After a moment to review, and to realize that it had all been an elaborate joke, Perigee booed, while Wile laughed almost maniacally.
And I found myself laughing too, throatily from there on the ground like a toad. Surprised, Perigee looked over at the sound. In the peachy light of morning, her face was slightly flushed, and bright thread of hair swept away from her cheek. A healthy, living cheek. And it occurred to me for the first time that she must be younger than us two.
“Oh, thank the ministers,” she said, to me. “You’re awake.” And to my surprise, she came down and greeted me fondly, touching cheeks, touching foreheads.
It felt so nice. More often than not, I took myself for granted as a living thing. But now I felt the warmth behind Perigee’s face, as she felt the warmth behind mine, and I knew we each were living, growing things. Each little points of heat, here.
“You’re feeling better?” Wile asked, as Perigee stood back. And I nodded happily.
“All the same,” said Wile. “You should probably rest a little longer.”
“You’ve been very kind to me all this time,” I said. “I haven’t thanked you.” Wile shook her head, seeming embarrassed. “It feels like we've been on a trip,” I said. “Just here in the crash site, I mean. Like we were traveling."
"So, now that it's over, are you in a new place?" Wile asked.
I nodded again. “Yes,” I said. “I am.”
A new place. All doubt was gone. All despairing thought, gone. I would have difficult dreams again of course, and encounter doubt, but all I had to do was hold fast and be patient, and eventually the trouble would clear, unveiling this great, steady framework underneath me, always there, and always secure. The mesh, or the grid, that held the stars in their loyal orbits, and hemmed the seas back at the beaches. The ties of friendship, fundamental to our world. Our very bindings, here.

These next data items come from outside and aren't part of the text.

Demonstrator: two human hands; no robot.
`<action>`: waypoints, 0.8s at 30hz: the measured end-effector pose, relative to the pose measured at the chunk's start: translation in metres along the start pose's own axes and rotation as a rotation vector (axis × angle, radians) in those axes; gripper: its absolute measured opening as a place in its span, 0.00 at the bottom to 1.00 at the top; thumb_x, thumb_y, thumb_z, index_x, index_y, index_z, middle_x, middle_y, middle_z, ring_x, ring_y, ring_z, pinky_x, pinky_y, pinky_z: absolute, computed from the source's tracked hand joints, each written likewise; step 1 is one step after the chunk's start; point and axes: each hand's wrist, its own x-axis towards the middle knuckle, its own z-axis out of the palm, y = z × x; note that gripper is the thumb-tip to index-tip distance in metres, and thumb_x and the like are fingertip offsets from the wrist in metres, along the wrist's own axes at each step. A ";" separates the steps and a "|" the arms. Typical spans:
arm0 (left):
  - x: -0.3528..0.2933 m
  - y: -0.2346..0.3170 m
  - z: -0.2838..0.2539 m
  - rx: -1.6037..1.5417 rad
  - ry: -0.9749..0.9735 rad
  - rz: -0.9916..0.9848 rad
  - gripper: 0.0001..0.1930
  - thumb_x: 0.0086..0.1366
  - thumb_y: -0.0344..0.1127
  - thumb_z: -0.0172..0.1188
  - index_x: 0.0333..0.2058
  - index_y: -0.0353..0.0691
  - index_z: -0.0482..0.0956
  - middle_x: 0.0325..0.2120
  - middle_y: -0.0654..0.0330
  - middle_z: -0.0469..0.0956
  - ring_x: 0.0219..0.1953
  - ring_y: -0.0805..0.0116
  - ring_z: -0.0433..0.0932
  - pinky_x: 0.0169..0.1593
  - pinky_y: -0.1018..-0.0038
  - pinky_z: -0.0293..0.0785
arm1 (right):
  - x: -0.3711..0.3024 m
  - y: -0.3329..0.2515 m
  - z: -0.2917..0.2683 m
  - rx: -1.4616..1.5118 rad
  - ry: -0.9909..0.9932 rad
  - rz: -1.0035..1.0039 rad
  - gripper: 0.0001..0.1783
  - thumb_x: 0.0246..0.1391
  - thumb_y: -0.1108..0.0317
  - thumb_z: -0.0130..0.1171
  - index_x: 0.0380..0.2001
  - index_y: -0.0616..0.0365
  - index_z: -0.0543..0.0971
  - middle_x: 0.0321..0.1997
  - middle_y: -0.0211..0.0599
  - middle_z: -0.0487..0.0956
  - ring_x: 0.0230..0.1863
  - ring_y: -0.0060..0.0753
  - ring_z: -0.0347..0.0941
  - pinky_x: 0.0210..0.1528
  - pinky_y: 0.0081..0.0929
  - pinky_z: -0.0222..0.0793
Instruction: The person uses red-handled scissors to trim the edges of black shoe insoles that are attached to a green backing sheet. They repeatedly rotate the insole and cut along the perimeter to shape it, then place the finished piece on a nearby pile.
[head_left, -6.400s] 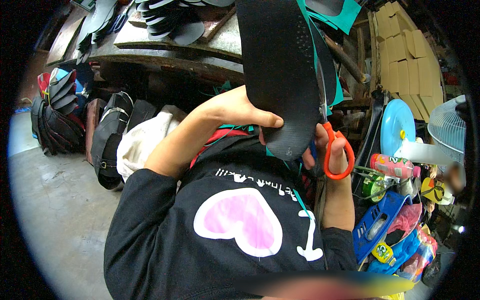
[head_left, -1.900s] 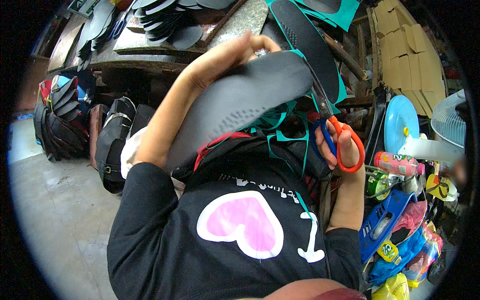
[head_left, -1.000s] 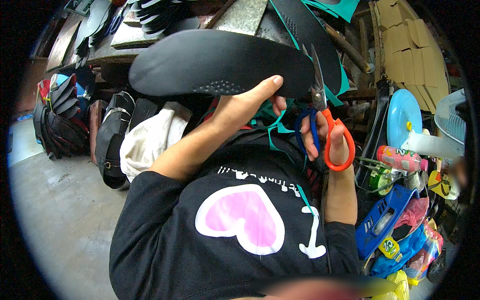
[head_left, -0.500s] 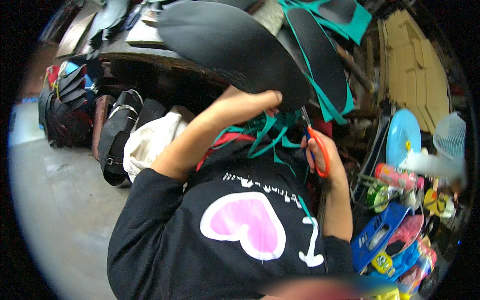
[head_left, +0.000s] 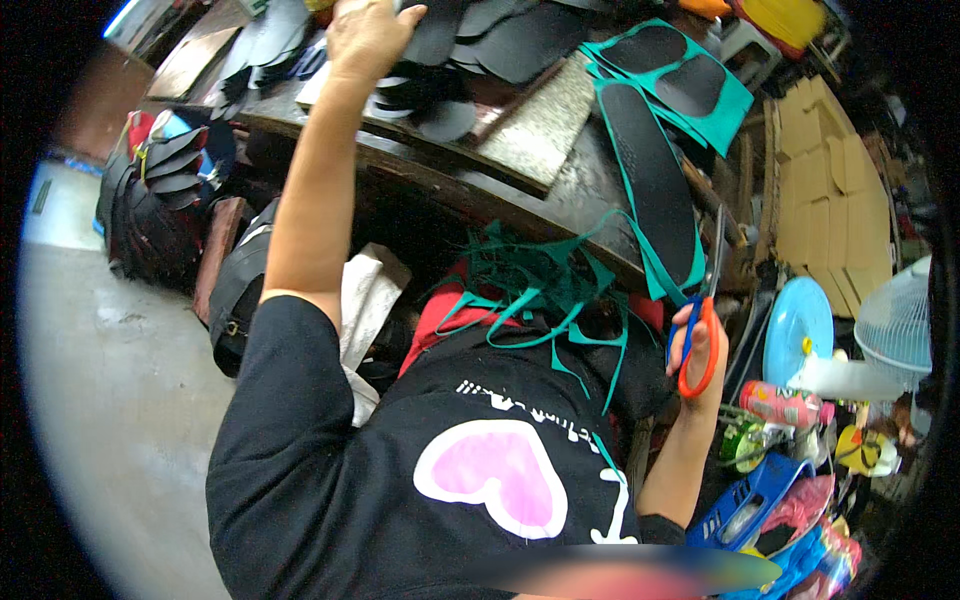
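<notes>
My left hand [head_left: 366, 40] is stretched over the workbench at the top edge, beside a pile of black shoe soles [head_left: 525, 42]. Its thumb stands apart and nothing shows in its grip; the other fingers are partly cut off by the picture's edge. My right hand [head_left: 706, 350] is closed round the orange and blue handles of scissors [head_left: 699, 372], their blades pointing up. Close to the blades, a black sole with a teal border [head_left: 650, 170] hangs over the bench's right edge. Thin teal offcuts [head_left: 540, 285] lie tangled on my lap.
The bench [head_left: 440, 170] has a dark wooden front edge and bears a speckled board [head_left: 545, 125]. A teal sheet with black soles [head_left: 690, 80] lies at the far right. Bundled soles [head_left: 155, 220] stand left. Cardboard [head_left: 835, 190], a fan [head_left: 897, 320] and a blue basket [head_left: 750, 500] are right.
My left hand has moved up and away over the bench, and the large black sole has left its grip. My right hand with the scissors has shifted to the right and slightly down.
</notes>
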 end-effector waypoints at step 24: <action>-0.205 0.183 -0.059 -1.119 -1.116 0.820 0.21 0.54 0.42 0.64 0.45 0.44 0.76 0.30 0.59 0.80 0.25 0.60 0.78 0.26 0.62 0.73 | 0.045 0.007 -0.032 0.125 0.435 -0.204 0.20 0.38 0.71 0.60 0.38 0.58 0.70 0.36 0.29 0.68 0.41 0.24 0.65 0.48 0.23 0.59</action>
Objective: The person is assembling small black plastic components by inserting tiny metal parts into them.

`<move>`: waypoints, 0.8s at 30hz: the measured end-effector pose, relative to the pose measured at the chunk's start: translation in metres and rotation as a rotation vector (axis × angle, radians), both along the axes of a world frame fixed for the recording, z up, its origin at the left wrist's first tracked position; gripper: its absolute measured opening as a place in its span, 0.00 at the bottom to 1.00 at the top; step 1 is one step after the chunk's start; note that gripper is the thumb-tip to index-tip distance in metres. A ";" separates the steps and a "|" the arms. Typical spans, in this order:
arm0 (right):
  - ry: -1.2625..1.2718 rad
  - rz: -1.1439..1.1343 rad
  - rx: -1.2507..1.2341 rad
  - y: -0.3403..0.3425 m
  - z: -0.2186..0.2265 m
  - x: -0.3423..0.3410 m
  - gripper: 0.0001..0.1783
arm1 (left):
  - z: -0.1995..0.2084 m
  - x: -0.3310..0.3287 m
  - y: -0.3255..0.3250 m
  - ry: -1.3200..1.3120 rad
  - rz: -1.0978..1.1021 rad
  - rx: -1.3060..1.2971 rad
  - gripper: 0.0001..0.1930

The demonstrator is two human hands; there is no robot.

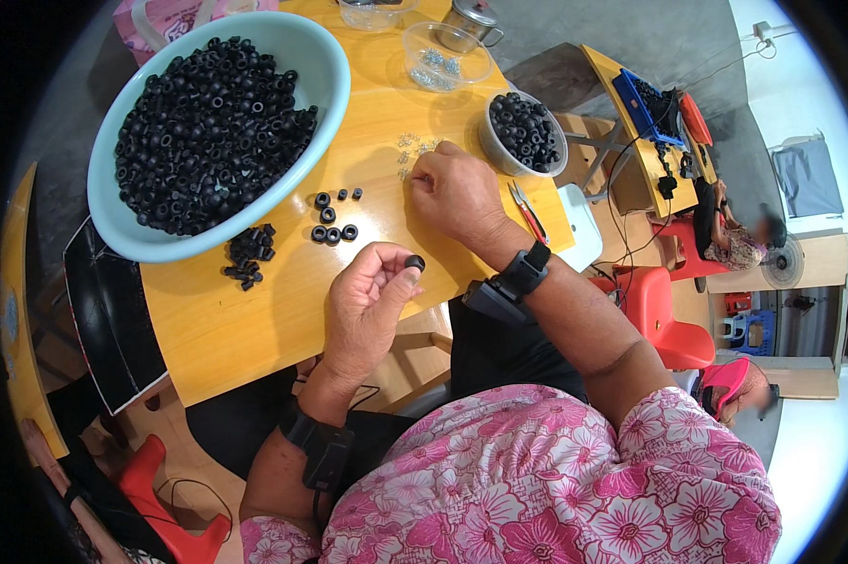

In the Stable, I didn’t think I deserved days that were full and good, or to ever feel at home in other ponies’ company. I'd led myself down a winding, self reflexive way. Without a place to stand, it seemed, and without security. As if I was somehow unnatural or out of bounds, or not as much one of Celestia’s creatures. But it was alright now. I had somewhere I felt I belonged. That I was bound to.
Wile and Perigee, my friends, had changed me - were changing me now, even after all this time. And I wanted, sincerely, to be changed.
Footnote: Level Up!
Perk Added: Lifegiver: Additional 4 Hit Points on level-up.